* **Task item**:
Pictures aside, repeat every record below exactly.

Start of Data for analysis

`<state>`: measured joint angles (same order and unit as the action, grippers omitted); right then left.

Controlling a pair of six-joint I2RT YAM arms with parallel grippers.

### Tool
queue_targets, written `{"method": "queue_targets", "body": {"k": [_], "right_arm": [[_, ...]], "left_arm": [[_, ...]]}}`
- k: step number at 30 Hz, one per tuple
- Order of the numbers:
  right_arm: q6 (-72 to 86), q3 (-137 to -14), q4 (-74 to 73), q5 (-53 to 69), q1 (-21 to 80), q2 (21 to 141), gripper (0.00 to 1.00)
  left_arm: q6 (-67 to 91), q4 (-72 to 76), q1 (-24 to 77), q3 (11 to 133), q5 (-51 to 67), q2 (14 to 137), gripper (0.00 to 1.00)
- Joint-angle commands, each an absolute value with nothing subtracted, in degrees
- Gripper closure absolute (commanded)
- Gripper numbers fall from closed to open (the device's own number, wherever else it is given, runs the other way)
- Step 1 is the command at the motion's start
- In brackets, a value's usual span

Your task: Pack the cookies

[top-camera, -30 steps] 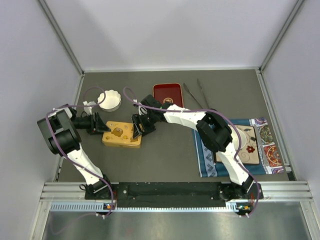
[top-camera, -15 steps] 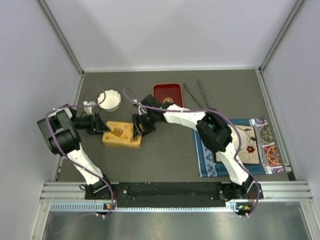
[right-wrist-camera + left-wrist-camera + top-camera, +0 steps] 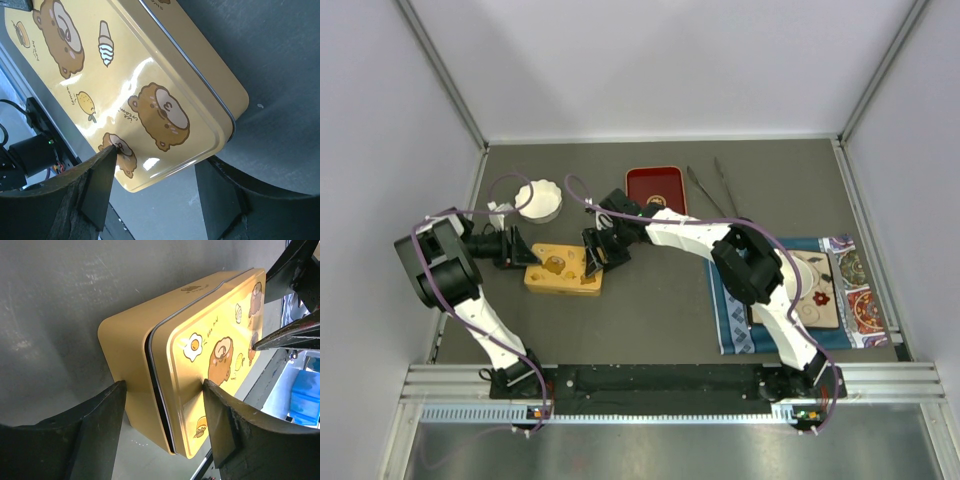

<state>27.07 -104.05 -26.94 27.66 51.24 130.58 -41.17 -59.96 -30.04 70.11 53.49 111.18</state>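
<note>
Top external, one tin (lidded), one cup, one tray

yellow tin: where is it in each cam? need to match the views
Top external: yellow tin lies left of centre on the table.
Left wrist: it fills the centre, lid facing right.
Right wrist: it fills the upper left, one corner pointing right.
Shared landmark: the bear prints on its lid, only a brown blotch from the top.

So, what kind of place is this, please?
Probably a robot test cell in a lab: a grey table closed in by plain white walls, two arms bolted to a metal rail, and staged props such as a yellow tin and a red tray.
</note>
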Motion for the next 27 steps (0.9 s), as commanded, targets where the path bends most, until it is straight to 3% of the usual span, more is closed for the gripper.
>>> {"method": "queue_targets", "body": {"k": [1,14,27], "right_arm": [[26.46,-108.28,-18.63,28.65,53.26,129.38,0.37],[26.1,-111.44,-20.39,28.3,53.35,129.9,0.37],[25.4,-112.59,-21.27,28.3,53.44,130.52,0.37]], "left_arm": [[-44.73,-67.23,-29.44,70.22,55.1,113.2,0.32],[-46.23,-68.38,-29.53,70.22,55.11,112.5,0.29],[-45.53,-67.94,-29.53,70.31,55.63,113.73,0.44]]}}
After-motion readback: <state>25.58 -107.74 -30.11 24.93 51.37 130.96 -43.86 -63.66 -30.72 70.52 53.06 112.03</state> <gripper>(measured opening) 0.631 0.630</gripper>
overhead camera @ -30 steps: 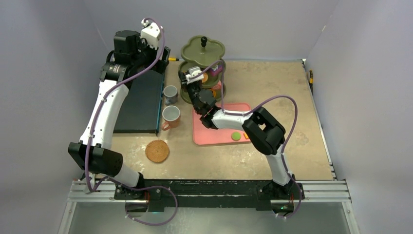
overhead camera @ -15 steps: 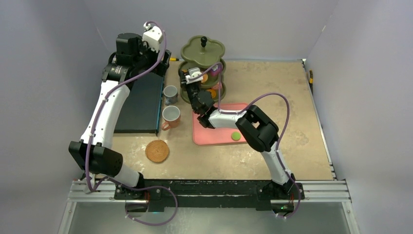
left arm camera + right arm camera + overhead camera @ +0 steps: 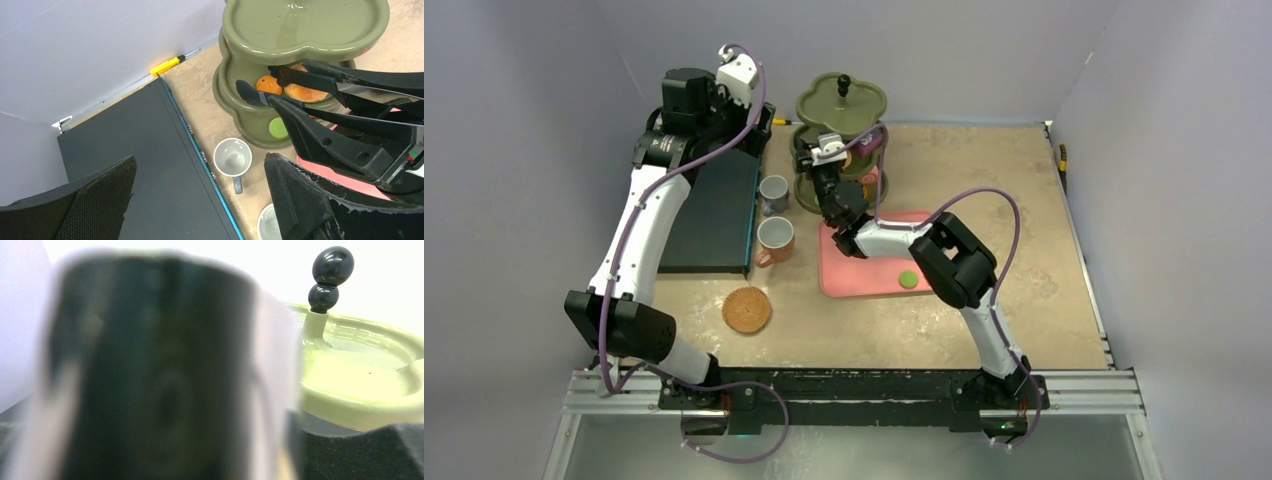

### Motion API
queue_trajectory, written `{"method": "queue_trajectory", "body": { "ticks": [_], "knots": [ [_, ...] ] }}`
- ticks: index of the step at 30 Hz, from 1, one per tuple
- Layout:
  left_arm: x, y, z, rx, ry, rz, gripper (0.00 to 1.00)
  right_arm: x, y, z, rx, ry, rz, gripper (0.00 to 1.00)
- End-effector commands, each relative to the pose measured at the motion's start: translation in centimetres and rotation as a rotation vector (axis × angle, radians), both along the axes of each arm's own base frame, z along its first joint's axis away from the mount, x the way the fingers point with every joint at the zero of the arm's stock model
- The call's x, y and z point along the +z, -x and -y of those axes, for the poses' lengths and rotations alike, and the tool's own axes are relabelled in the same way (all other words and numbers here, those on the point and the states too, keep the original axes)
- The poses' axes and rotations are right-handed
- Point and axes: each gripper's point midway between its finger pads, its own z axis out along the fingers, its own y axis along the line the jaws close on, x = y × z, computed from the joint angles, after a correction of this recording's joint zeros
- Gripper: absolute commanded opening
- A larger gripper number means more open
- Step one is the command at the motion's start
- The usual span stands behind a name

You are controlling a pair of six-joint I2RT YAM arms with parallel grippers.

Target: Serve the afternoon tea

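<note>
My right gripper [image 3: 827,180] is shut on the black tongs [image 3: 350,130]. Their tips reach into the middle tier of the green tiered stand [image 3: 841,102], on either side of an orange round [image 3: 270,84] next to a bun-like sweet [image 3: 302,93]. A green round [image 3: 278,127] lies on the lowest tier. Another green round [image 3: 908,279] lies on the pink tray [image 3: 849,282]. The grey mug [image 3: 773,190] and the orange mug [image 3: 775,238] stand left of the stand. My left gripper [image 3: 200,200] is open and empty, high above the grey mug [image 3: 232,159].
A black board [image 3: 709,210] lies at the left, under my left arm. A round woven coaster [image 3: 746,309] lies near the front. A yellow-handled tool [image 3: 165,65] lies by the back wall. The blurred tongs [image 3: 150,375] fill most of the right wrist view.
My right arm has pushed the tongs further into the stand's middle tier, and its elbow has shifted left. My left gripper moved slightly, then held still.
</note>
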Motion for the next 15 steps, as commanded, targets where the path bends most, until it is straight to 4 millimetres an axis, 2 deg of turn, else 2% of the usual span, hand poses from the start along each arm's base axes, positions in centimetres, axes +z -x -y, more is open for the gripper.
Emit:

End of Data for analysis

* **Written solution**:
`<state>`: measured joint angles (same order and unit as the action, grippers omitted); right then left.

Controlling a pair of six-joint I2RT YAM arms with parallel grippers.

### Tool
queue_targets, written `{"method": "queue_targets", "body": {"k": [_], "right_arm": [[_, ...]], "left_arm": [[_, ...]]}}`
- k: step number at 30 Hz, one per tuple
- Order of the numbers:
  right_arm: q6 (-72 to 86), q3 (-137 to -14), q4 (-74 to 73), q5 (-53 to 69), q1 (-21 to 80), q2 (21 to 141), gripper (0.00 to 1.00)
  left_arm: q6 (-67 to 91), q4 (-72 to 76), q1 (-24 to 77), q3 (11 to 133), q5 (-51 to 67), q2 (14 to 137), gripper (0.00 to 1.00)
- Joint-angle commands, each an absolute value with nothing subtracted, in degrees
- Gripper closure absolute (commanded)
- Gripper numbers fall from closed to open (the device's own number, wherever else it is given, runs the other way)
- Step 1 is the command at the motion's start
- In brackets, a value's usual span

Your task: Pack the cookies

[top-camera, -30 steps] 
[top-camera, -15 steps] 
[right-wrist-camera + left-wrist-camera + top-camera, +0 steps] 

<state>27.07 -104.05 -26.94 27.66 51.24 130.58 -41.17 -59.96 -30.04 70.11 53.49 111.18</state>
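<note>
Top external, one tin (lidded), one cup, one tray

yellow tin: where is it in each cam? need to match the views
Top external: yellow tin lies left of centre on the table.
Left wrist: it fills the centre, lid facing right.
Right wrist: it fills the upper left, one corner pointing right.
Shared landmark: the bear prints on its lid, only a brown blotch from the top.

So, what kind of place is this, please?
Probably a robot test cell in a lab: a grey table closed in by plain white walls, two arms bolted to a metal rail, and staged props such as a yellow tin and a red tray.
</note>
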Motion for the next 27 steps (0.9 s), as commanded, targets where the path bends most, until it is straight to 3% of the usual span, more is closed for the gripper.
>>> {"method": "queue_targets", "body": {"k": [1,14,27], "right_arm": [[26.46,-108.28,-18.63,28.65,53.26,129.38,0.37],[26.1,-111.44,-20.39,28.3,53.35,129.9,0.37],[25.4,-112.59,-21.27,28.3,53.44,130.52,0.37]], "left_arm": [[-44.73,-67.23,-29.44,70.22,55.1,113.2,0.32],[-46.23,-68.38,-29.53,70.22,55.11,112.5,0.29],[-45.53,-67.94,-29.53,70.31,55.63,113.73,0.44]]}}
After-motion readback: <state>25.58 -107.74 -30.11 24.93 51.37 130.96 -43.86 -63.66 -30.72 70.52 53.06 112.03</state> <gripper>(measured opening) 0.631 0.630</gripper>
overhead camera @ -30 steps: 
overhead camera @ -15 steps: 
left arm camera + right arm camera + overhead camera @ +0 steps: 

### Motion API
queue_trajectory, written `{"method": "queue_trajectory", "body": { "ticks": [_], "knots": [ [_, ...] ] }}`
- ticks: index of the step at 30 Hz, from 1, one per tuple
- Layout:
  left_arm: x, y, z, rx, ry, rz, gripper (0.00 to 1.00)
  right_arm: x, y, z, rx, ry, rz, gripper (0.00 to 1.00)
- End-effector commands, each relative to the pose measured at the motion's start: translation in centimetres and rotation as a rotation vector (axis × angle, radians), both along the axes of each arm's own base frame, z along its first joint's axis away from the mount, x the way the fingers point with every joint at the zero of the arm's stock model
- The call's x, y and z point along the +z, -x and -y of those axes, for the poses' lengths and rotations alike, and the tool's own axes are relabelled in the same way (all other words and numbers here, those on the point and the states too, keep the original axes)
- The poses' axes and rotations are right-handed
- Point and axes: each gripper's point midway between its finger pads, its own z axis out along the fingers, its own y axis along the line the jaws close on, x = y × z, computed from the joint angles, after a correction of this recording's joint zeros
- Gripper: absolute commanded opening
- A larger gripper number means more open
- Step one is the command at the motion's start
- The usual span stands behind a name

You are controlling a pair of six-joint I2RT YAM arms with parallel grippers.

Target: Serve the afternoon tea

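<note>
My right gripper [image 3: 827,180] is shut on the black tongs [image 3: 350,130]. Their tips reach into the middle tier of the green tiered stand [image 3: 841,102], on either side of an orange round [image 3: 270,84] next to a bun-like sweet [image 3: 302,93]. A green round [image 3: 278,127] lies on the lowest tier. Another green round [image 3: 908,279] lies on the pink tray [image 3: 849,282]. The grey mug [image 3: 773,190] and the orange mug [image 3: 775,238] stand left of the stand. My left gripper [image 3: 200,200] is open and empty, high above the grey mug [image 3: 232,159].
A black board [image 3: 709,210] lies at the left, under my left arm. A round woven coaster [image 3: 746,309] lies near the front. A yellow-handled tool [image 3: 165,65] lies by the back wall. The blurred tongs [image 3: 150,375] fill most of the right wrist view.
My right arm has pushed the tongs further into the stand's middle tier, and its elbow has shifted left. My left gripper moved slightly, then held still.
</note>
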Motion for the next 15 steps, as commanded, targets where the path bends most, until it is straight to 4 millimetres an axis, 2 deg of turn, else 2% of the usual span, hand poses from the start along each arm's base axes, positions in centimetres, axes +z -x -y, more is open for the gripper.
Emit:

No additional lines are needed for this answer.